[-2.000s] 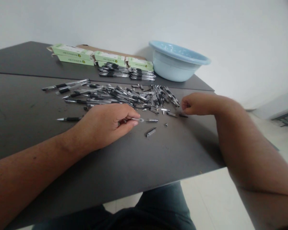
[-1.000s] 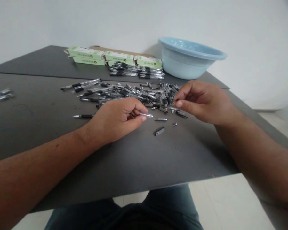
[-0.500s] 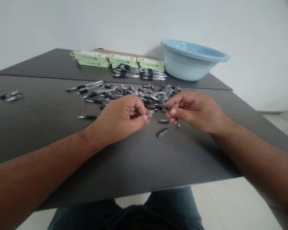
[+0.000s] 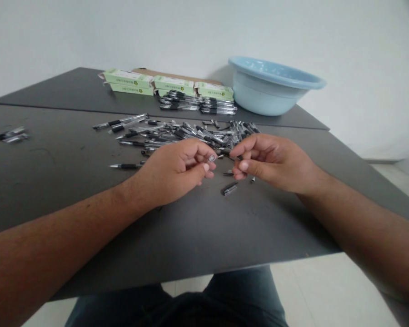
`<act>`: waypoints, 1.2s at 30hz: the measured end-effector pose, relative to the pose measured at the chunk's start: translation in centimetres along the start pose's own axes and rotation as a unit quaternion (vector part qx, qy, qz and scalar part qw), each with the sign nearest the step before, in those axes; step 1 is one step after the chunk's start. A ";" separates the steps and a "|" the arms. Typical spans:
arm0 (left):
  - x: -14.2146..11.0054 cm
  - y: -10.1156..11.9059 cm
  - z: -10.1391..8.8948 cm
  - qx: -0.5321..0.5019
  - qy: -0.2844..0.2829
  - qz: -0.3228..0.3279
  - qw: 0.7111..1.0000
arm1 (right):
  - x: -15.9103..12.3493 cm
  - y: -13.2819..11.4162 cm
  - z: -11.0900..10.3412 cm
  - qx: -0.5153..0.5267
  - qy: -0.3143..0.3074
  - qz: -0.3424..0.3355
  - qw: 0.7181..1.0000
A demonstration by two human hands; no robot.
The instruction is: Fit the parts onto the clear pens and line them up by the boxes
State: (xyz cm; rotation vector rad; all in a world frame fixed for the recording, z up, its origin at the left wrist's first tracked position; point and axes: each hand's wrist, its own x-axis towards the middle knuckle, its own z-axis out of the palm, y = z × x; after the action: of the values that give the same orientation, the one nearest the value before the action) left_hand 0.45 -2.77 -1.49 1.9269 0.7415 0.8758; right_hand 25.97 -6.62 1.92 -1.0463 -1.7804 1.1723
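Observation:
My left hand (image 4: pixel 182 170) is closed, pinching a small clear plastic pen part (image 4: pixel 211 158) between thumb and forefinger; its round end faces me. Across a small gap, my right hand (image 4: pixel 271 161) is closed in a pinch on a small dark pen part (image 4: pixel 239 157), mostly hidden by the fingers. Beneath and between the hands lie a clear and black pen cap (image 4: pixel 230 188) and a tiny light-coloured piece (image 4: pixel 252 180). Behind them spreads a loose pile of pens and pen parts (image 4: pixel 187 131). One pen (image 4: pixel 125 166) rests to the left of my left hand.
Green and white boxes (image 4: pixel 129 81) are stacked at the back, with bundled pens (image 4: pixel 180 101) in front. A light blue basin (image 4: pixel 269 93) stands back right. Several pen caps (image 4: pixel 12 135) lie far left on the dark table (image 4: pixel 197 245).
The clear part in my left hand has turned so that its round end shows. My right hand has shifted slightly, and its dark part is now more covered by the fingers.

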 end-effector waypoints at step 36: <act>0.1 1.7 0.4 0.122 0.016 0.029 0.992 | -0.4 0.6 3.1 -0.168 0.114 -0.100 0.974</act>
State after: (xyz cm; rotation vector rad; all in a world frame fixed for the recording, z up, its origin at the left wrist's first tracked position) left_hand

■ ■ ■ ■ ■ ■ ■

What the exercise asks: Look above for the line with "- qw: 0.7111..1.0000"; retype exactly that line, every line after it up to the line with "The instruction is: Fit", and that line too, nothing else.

Solution to the exercise:
  - qw: 0.7111..1.0000
arm1 (right):
  - x: -15.9103..12.3493 cm
  - y: -13.2819..11.4162 cm
  - z: -11.0900..10.3412 cm
  - qx: -0.5153..0.5267
  - qy: -0.3143..0.3074
  - qz: -0.3424..0.3355
  - qw: 0.7181..1.0000
A demonstration by two human hands; no robot.
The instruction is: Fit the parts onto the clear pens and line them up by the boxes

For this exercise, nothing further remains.